Task objective:
Please copy each line of the records below that includes the word "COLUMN".

◆ ◆ ◆

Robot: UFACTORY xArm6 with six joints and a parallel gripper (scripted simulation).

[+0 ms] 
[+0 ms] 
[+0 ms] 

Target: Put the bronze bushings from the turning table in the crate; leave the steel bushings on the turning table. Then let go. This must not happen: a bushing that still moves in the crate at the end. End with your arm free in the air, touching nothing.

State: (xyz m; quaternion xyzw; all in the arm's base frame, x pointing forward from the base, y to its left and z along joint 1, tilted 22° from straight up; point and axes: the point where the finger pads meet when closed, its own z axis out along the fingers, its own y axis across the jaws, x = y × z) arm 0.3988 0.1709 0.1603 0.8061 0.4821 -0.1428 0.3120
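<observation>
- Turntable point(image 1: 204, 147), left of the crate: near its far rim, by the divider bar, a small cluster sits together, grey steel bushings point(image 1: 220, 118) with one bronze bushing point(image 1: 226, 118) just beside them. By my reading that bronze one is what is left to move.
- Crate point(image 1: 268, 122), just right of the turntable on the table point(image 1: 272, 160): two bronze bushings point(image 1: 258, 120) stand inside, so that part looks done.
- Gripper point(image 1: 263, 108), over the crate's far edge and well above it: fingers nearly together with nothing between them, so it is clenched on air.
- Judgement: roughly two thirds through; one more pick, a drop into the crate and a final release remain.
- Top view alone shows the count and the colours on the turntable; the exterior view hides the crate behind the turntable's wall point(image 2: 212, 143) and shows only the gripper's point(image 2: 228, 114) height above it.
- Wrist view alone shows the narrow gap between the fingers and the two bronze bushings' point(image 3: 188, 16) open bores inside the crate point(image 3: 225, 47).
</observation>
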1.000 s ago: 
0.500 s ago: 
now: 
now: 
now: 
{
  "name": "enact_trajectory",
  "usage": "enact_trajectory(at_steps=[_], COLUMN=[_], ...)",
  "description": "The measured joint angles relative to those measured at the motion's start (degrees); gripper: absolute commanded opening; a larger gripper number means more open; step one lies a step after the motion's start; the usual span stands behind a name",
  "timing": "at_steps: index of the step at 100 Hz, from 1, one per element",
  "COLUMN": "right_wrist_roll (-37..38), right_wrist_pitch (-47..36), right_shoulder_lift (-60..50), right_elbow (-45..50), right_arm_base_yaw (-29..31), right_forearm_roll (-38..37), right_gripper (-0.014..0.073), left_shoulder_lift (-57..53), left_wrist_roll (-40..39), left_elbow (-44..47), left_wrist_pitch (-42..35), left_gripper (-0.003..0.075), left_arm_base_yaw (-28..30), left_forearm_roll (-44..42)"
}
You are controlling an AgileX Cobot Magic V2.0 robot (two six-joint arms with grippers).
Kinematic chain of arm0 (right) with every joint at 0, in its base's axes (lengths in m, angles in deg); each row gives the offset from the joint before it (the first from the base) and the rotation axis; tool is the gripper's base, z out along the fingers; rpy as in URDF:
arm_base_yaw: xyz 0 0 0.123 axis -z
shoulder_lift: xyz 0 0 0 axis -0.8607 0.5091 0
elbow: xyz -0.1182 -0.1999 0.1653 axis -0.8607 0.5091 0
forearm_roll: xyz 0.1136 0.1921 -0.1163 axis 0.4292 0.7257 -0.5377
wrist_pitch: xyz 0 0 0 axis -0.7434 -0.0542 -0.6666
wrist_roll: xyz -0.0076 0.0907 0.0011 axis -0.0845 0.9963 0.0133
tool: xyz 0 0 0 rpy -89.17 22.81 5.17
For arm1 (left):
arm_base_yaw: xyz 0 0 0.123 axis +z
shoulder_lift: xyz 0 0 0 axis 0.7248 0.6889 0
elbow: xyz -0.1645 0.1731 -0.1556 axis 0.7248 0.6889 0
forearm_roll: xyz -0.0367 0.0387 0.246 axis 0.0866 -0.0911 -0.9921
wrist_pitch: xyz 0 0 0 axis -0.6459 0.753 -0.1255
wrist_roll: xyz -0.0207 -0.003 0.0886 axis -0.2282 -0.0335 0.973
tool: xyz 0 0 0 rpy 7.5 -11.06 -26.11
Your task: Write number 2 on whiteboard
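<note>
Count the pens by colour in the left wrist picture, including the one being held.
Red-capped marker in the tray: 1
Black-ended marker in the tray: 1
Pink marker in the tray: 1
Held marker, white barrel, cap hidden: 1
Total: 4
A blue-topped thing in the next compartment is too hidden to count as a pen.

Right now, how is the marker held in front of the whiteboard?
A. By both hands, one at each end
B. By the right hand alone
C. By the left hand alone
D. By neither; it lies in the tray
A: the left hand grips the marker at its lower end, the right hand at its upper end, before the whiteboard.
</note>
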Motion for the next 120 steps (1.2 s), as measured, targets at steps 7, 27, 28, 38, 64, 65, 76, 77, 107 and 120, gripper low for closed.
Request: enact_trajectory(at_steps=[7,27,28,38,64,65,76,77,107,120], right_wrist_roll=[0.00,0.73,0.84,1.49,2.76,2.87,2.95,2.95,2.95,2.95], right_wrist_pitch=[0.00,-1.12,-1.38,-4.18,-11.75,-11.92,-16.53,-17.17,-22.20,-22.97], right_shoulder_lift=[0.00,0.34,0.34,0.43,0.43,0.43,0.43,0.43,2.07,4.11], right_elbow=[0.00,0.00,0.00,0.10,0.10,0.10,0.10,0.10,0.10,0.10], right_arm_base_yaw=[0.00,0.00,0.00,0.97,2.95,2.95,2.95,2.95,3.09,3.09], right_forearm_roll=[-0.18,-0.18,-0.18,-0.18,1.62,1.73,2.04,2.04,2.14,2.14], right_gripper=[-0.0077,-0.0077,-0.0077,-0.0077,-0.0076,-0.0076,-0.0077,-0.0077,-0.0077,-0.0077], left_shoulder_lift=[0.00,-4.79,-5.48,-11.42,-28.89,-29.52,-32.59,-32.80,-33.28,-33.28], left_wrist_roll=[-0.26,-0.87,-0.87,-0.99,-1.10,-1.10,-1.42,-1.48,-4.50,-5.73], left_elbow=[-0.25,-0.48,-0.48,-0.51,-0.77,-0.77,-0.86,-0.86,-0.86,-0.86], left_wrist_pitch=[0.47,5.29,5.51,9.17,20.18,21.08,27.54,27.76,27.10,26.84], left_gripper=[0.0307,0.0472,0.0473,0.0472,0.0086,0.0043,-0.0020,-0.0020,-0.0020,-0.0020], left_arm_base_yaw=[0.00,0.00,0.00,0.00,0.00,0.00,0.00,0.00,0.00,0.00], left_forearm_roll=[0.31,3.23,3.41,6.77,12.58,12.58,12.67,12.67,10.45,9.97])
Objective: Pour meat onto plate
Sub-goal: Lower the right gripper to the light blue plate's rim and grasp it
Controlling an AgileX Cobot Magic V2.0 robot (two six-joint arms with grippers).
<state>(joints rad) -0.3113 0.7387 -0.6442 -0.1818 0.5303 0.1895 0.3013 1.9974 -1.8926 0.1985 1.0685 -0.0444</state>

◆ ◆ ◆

Answer:
  "usage": "enact_trajectory(at_steps=[_], COLUMN=[_], ...)",
  "COLUMN": "right_wrist_roll (-37..38), right_wrist_pitch (-47..36), right_shoulder_lift (-60..50), right_elbow (-45..50), right_arm_base_yaw (-29..31), right_forearm_roll (-38..37), right_gripper (-0.014..0.073), left_shoulder_lift (-57..53), left_wrist_roll (-40..39), left_elbow (-44..47), left_wrist_pitch (-42..35), left_gripper (-0.003..0.075), left_arm_base_yaw (-28..30), left_forearm_roll (-44..42)"

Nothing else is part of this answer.